TASK DATA »
━━━━━━

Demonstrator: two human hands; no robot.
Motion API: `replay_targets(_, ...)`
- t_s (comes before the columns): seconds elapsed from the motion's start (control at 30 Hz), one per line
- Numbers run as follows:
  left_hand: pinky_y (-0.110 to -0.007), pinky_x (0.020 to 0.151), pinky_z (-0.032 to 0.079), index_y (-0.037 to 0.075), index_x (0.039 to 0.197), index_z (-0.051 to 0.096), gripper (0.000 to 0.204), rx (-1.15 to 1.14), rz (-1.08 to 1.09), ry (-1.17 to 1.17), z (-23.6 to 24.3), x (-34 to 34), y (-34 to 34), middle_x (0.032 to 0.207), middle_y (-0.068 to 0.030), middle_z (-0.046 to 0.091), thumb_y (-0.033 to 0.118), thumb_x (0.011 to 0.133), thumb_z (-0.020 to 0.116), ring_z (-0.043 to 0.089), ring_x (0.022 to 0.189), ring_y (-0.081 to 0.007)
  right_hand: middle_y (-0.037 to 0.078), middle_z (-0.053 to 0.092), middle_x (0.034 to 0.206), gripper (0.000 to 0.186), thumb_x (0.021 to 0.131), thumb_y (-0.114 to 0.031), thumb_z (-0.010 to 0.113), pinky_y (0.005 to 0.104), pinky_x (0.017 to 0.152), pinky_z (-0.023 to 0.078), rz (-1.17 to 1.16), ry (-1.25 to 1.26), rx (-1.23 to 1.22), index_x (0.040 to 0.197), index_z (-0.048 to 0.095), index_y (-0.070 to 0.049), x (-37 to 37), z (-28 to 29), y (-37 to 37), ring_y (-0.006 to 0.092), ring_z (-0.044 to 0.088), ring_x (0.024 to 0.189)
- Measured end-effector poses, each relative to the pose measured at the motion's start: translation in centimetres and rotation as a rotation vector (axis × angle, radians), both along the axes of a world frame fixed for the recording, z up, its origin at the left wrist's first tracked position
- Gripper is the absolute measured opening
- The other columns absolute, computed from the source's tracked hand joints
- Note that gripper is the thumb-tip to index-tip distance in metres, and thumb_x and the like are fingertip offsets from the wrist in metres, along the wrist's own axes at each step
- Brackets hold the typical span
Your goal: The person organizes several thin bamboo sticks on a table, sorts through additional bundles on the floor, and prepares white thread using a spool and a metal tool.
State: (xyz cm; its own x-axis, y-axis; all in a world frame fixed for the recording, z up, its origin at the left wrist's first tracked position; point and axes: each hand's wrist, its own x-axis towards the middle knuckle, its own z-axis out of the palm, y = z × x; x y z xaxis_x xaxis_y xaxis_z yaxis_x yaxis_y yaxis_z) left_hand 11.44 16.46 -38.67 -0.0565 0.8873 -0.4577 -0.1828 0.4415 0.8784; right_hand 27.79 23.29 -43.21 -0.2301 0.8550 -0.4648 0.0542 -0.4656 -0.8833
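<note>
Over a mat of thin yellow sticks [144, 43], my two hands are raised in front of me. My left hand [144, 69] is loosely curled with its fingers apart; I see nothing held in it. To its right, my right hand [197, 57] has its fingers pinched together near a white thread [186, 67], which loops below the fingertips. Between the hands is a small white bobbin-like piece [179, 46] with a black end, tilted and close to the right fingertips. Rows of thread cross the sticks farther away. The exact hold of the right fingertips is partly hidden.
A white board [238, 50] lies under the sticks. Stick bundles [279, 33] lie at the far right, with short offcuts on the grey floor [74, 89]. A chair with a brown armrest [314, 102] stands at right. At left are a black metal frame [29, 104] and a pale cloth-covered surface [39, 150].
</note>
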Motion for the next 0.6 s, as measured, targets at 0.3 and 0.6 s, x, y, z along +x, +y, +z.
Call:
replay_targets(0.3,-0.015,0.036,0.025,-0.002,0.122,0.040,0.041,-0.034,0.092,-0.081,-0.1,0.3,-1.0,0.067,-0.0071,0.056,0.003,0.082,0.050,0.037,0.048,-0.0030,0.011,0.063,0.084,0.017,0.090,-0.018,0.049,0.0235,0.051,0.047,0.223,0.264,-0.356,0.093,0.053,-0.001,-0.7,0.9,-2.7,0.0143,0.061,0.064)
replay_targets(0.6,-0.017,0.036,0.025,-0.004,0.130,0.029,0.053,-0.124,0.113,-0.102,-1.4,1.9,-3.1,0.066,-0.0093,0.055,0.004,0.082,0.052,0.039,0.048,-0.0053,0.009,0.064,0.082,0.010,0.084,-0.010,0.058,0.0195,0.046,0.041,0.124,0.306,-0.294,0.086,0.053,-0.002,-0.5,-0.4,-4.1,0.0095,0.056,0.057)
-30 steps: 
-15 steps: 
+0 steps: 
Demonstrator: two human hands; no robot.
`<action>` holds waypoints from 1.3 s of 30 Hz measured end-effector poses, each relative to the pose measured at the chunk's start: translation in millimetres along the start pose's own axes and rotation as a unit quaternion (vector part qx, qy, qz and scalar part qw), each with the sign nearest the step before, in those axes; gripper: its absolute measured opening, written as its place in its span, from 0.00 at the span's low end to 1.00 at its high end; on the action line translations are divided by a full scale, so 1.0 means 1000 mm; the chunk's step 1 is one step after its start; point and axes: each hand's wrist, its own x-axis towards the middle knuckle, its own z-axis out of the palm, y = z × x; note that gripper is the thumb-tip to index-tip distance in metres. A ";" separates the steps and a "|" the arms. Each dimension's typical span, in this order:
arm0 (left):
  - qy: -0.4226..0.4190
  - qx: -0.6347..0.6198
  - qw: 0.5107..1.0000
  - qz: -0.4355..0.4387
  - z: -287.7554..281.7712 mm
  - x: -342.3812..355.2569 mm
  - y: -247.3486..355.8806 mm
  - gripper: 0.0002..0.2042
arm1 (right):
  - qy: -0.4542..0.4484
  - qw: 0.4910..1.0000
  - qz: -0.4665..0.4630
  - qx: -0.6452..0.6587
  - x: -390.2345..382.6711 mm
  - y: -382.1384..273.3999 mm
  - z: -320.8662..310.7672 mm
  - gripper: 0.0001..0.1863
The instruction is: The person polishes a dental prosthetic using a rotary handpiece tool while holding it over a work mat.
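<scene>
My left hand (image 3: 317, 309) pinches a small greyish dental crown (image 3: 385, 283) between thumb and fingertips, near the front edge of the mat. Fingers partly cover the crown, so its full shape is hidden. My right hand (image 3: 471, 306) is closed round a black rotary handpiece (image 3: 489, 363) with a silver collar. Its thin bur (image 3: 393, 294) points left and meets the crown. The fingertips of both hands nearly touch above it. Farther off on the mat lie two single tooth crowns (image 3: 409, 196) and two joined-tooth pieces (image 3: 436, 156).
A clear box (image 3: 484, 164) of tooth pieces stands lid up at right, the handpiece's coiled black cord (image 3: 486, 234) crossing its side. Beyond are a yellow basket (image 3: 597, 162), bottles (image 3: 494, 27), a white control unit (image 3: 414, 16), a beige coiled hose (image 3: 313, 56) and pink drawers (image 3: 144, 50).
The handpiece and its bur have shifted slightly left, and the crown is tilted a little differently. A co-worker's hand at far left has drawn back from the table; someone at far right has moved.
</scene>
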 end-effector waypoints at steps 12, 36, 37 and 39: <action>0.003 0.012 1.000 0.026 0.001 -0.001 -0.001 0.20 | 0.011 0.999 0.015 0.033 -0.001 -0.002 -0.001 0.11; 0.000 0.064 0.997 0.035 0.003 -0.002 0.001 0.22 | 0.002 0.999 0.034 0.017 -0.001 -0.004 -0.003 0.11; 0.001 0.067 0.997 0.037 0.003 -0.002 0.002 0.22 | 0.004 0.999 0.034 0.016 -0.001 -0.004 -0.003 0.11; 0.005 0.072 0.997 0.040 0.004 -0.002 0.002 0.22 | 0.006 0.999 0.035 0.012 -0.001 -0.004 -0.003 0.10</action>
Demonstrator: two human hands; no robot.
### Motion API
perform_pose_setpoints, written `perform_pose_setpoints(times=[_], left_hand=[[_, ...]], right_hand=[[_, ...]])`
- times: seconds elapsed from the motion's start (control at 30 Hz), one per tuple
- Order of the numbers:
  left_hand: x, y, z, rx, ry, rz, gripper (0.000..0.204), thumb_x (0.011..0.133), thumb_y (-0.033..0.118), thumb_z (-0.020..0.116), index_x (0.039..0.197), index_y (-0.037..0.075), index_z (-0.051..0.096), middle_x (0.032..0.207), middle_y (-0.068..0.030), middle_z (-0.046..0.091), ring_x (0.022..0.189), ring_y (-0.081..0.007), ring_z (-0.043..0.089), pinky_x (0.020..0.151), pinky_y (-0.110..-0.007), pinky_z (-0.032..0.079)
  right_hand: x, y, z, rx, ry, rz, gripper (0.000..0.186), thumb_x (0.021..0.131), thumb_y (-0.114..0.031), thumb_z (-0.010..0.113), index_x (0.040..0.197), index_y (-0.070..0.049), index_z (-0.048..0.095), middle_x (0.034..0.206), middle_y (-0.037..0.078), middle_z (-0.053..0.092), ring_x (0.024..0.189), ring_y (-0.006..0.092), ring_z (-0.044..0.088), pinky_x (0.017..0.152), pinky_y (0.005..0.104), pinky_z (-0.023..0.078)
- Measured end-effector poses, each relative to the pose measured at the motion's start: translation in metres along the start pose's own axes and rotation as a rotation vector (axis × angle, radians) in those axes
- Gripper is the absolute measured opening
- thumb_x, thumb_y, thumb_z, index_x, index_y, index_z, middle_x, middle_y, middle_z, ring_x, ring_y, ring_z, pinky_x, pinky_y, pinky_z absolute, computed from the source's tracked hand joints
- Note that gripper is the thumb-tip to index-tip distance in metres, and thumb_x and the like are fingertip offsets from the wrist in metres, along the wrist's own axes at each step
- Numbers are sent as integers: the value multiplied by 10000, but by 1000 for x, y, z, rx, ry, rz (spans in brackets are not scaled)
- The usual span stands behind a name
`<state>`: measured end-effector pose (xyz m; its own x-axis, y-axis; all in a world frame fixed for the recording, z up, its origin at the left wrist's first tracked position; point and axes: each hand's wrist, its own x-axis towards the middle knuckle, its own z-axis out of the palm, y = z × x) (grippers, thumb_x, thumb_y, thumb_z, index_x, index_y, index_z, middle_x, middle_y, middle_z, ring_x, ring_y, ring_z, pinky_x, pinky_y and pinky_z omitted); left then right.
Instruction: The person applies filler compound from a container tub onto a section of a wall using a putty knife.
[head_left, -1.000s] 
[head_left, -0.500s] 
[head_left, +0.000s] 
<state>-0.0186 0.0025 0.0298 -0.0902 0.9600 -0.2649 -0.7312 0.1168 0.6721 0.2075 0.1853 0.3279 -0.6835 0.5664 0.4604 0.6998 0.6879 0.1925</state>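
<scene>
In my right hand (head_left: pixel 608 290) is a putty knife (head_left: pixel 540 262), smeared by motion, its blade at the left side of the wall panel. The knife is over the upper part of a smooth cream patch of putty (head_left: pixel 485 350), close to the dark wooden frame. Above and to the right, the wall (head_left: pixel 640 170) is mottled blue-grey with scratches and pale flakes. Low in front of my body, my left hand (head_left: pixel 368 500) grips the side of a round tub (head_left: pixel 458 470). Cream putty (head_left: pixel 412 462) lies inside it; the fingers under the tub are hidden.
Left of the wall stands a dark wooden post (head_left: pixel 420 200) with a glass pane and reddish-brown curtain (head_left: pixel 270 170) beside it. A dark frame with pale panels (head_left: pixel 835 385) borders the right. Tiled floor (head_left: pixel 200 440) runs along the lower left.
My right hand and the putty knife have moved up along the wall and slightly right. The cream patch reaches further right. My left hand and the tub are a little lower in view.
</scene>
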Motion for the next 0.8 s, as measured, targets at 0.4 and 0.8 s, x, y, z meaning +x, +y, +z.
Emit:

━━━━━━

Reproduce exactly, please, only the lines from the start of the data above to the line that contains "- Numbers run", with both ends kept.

Demonstrator: two human hands; no robot.
Motion API: `replay_targets(_, ...)`
- t_s (comes before the columns): seconds elapsed from the motion's start (control at 30 Hz), one per line
- Numbers run as follows:

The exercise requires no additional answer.